Start of SUPPLIED MATERIAL

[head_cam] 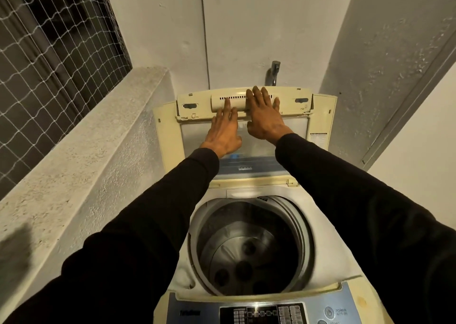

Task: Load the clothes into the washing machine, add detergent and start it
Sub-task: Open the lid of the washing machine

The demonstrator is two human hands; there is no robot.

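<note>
Top-loading washing machine (249, 284) wedged in a narrow corner, concrete ledge (81, 166) on one side, wall close on the other. Lid (246, 126) folded up and tilted back toward the rear wall, underside facing the camera, long axis running side to side, hinge edge low, free edge up beside the tap (274, 73). Left hand (225, 132) flat against the lid, fingers straight and slightly spread, tips on the cream handle strip. Right hand (265, 116) likewise flat, fingers fanned, pressing the same strip just beside the left; nothing pinched or gripped by either. Drum (246, 247) open below, mouth facing straight up, looked bare of clothes; no clothes or detergent anywhere in view. Control panel (266, 312) at the near edge, power button at its right. Judged as the opening step, loading not yet begun. Risks: lid not fully seated back could swing down onto forearms once released; push too hard and the free edge could knock the tap behind; dark sleeves (345, 200) hanging over the drum mouth.
</note>
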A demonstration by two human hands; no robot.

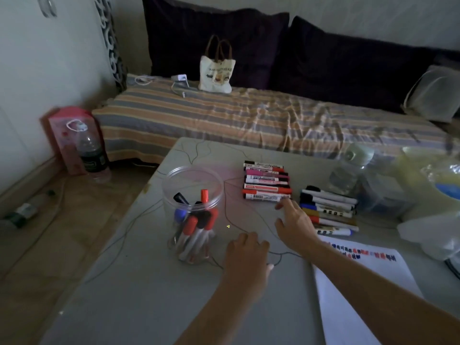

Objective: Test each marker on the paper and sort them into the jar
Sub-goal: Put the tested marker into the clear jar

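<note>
The right hand (295, 221), fingers released, reaches toward the far row of markers (266, 181). The left hand (246, 255) rests loosely on the surface (139, 282), right of the jar (193, 210).

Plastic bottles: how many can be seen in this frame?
3. One stands on the floor beside the pink box, one lies on the floor at far left, one stands on the table's right side. Clutter there may hide others.
</note>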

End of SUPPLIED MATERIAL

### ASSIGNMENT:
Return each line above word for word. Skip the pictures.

### ANSWER BELOW:
[head_cam] 

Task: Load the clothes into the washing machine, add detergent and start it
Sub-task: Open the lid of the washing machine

The demonstrator is two human hands; there is no robot.

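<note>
Top-loading washing machine (249, 284) wedged in a narrow corner, concrete ledge (81, 166) on one side, wall close on the other. Lid (246, 126) folded up and tilted back toward the rear wall, underside facing the camera, long axis running side to side, hinge edge low, free edge up beside the tap (274, 73). Left hand (225, 132) flat against the lid, fingers straight and slightly spread, tips on the cream handle strip. Right hand (265, 116) likewise flat, fingers fanned, pressing the same strip just beside the left; nothing pinched or gripped by either. Drum (246, 247) open below, mouth facing straight up, looked bare of clothes; no clothes or detergent anywhere in view. Control panel (266, 312) at the near edge, power button at its right. Judged as the opening step, loading not yet begun. Risks: lid not fully seated back could swing down onto forearms once released; push too hard and the free edge could knock the tap behind; dark sleeves (345, 200) hanging over the drum mouth.
</note>
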A demonstration by two human hands; no robot.


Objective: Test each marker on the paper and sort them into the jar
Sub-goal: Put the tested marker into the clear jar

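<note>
The right hand (295, 221), fingers released, reaches toward the far row of markers (266, 181). The left hand (246, 255) rests loosely on the surface (139, 282), right of the jar (193, 210).

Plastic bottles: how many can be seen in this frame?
3. One stands on the floor beside the pink box, one lies on the floor at far left, one stands on the table's right side. Clutter there may hide others.
</note>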

This output has come to an end.